Chuck Wills. photo by Elizabeth Trybula
Hiking on Water
by Barney Quick
The beauty of kayaking is that it can combine so many of life’s pleasures. From the cockpit of a modestly priced boat one can enjoy nature’s scenic delights, photograph them, fish for a meal, enjoy solitude or the company of friends, and hone one’s skills of navigation and coordination.
“It’s more than fun,” says local kayaking enthusiast Chuck Wills. “There are several components to the experience. It’s not like the Class II whitewater kayaking done in Colorado,” in which one has to focus on the challenges the river is presenting each moment.
Wills adds that the big difference between kayaking and canoeing is that kayaking is “faster. You feel like you’re getting somewhere.” He describes it as more of a gliding feeling and note’s a kayak’s ability to get into tighter backwaters.
photo by Chuck Wills
Another Brown County kayaker, Chris Bryan, likens it to hiking on water. “Kayaks are trickier to get into, but more stable once you get the hang of it,” he explains.
Wills’s favorite places in Brown County to kayak are the Salt Creek entry point into Lake Monroe and Yellowwood Lake. “Normally I go to where Elkinsville used to be,” he says, referring to a town that gave up its existence for the creation of Lake Monroe.

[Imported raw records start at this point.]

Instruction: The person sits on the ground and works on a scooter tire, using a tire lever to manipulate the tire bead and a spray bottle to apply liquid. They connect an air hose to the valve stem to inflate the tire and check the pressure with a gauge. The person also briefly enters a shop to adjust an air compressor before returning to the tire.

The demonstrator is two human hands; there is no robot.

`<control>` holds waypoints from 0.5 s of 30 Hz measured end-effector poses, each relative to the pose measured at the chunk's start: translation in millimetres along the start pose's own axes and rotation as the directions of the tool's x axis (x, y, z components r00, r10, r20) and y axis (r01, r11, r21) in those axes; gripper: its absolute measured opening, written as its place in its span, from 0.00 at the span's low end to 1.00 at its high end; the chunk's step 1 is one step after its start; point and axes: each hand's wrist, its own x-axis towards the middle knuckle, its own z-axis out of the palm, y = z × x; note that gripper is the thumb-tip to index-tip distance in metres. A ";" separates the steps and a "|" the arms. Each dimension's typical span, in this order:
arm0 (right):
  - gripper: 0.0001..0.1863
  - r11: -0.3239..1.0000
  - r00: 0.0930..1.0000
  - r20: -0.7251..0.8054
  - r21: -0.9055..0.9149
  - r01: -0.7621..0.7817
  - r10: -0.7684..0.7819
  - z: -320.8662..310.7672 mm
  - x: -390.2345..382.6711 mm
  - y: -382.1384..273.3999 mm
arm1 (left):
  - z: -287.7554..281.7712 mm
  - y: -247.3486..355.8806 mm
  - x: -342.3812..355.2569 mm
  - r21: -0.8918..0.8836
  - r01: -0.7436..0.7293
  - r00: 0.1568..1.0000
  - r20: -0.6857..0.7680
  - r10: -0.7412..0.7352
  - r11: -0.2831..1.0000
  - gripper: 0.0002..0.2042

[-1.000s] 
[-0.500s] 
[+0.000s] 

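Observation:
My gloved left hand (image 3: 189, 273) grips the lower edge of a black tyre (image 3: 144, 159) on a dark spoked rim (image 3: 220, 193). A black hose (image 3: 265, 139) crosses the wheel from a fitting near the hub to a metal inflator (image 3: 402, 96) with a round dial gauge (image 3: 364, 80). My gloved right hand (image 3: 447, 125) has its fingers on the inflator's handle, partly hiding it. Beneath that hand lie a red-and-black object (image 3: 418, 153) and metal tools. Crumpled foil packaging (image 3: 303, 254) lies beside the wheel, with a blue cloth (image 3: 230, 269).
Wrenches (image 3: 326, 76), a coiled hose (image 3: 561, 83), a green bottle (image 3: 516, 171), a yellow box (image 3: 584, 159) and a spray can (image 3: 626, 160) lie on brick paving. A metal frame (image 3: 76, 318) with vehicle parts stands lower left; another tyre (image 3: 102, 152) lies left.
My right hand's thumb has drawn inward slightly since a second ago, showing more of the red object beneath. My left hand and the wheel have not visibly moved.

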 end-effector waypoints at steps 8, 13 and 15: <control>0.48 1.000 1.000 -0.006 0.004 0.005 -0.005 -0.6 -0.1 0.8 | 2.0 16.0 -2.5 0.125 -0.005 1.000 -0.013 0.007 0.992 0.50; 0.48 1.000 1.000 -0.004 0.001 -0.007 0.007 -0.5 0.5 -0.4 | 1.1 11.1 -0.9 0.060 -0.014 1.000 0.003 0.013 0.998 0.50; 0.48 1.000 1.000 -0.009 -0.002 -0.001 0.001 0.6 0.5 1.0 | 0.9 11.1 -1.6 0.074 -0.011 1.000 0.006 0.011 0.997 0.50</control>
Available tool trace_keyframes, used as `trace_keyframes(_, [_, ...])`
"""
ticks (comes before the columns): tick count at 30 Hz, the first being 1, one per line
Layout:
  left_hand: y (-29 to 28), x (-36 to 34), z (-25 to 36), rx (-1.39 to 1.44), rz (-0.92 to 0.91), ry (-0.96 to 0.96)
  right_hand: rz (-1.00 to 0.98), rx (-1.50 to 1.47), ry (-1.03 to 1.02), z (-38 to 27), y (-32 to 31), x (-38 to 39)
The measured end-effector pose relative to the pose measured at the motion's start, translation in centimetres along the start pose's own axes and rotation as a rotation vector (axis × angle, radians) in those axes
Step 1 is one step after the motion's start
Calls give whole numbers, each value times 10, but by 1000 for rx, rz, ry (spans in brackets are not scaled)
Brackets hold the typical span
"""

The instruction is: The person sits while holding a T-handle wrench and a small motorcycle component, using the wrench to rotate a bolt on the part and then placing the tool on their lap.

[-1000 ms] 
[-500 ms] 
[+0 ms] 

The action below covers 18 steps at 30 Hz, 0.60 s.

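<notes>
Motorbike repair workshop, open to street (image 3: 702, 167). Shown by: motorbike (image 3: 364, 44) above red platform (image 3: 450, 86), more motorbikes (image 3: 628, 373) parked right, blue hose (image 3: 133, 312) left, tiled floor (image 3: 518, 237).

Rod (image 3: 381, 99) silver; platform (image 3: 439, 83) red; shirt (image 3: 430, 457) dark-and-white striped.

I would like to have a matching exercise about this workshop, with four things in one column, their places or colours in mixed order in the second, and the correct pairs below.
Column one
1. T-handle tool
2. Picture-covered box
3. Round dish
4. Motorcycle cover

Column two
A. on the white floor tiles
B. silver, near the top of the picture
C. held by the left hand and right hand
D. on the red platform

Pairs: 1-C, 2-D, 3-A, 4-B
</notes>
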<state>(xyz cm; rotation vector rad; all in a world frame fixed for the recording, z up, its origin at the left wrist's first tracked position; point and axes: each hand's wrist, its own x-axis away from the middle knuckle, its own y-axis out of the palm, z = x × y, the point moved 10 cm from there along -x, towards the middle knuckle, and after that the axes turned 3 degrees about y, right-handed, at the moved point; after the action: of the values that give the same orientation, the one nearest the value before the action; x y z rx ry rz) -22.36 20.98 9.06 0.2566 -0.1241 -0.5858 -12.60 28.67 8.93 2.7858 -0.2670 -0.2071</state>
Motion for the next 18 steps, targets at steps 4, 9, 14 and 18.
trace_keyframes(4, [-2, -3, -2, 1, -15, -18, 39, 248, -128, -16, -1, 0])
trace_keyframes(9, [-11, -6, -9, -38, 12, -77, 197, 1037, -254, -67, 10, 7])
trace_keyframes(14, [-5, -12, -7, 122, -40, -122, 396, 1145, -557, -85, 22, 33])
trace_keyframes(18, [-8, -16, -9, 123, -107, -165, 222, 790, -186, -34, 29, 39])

Bryan says his favorite time of year to go is the dead of winter. “Nobody else is stupid enough to be out,” he chuckles. He outfits his cockpit with a full spray skirt and dresses appropriately. He also takes safety pegs since it’s quite possible to encounter solid ice that time of year. He notes that after the hunting seasons you can see a lot of wildlife. “I had a doe jump on my boat once, thinking it was a log,” he recalls.
Both Wills and Bryan speak of “reading the water.” While Brown County kayaking is a generally tranquil experience compared to its Class II counterpart, respect for the current is still a must. “You can get sideways,” says Bryan. “If you get up against a log, you’ll feel the water’s power.”
For that reason, Wills says a life jacket is an essential piece of equipment. Bryan, when talking about what he brings along, pulls a brush saw from his cockpit. “Going down Salt Creek, you have to have one of these.” Then he produces a Sham Wow and says, “Yes, folks, that’s the real thing. This works better than any sponge when you’re taking on water.”
There are several area stores where one can get started with the hobby. J.L. Waters and Company in Bloomington, Rusted Moon Outfitters in Broad Ripple, and any Dick’s Sporting Goods outlet sell kayaks, paddles, and accessories. A starter boat costs around $300 and a paddle and life jacket will incur another $350. Most area canoe-rental services also rent kayaks.
Most kayaks are made of either polyethylene or fiberglass, although some models are built from strips of wood. “Those are amazing, but you have to be a real craftsman to build one,” says Wills. Most open-water kayaks range in length from nine feet to fourteen feet, and are wider than Class II kayaks by several inches.
The only real frustration involved with Brown County kayaking, according to Bryan, is trash. Salt Creek in particular is sullied with all manner of refuse. Wills notes that a local group formed to clean it up has found “old cars, and even the town dumpster.”
Bryan occasionally enjoys combining fishing with kayaking. He once reeled in a particularly feisty 2 1/2-pound small-mouth bass that required his buddy to hold on to the back of his boat to keep him out of the brush.
Wills says there’s a unique contentment that kayaking offers: “It’s the peacefulness, the Zen quality. You come away from a day like that feeling pretty good.”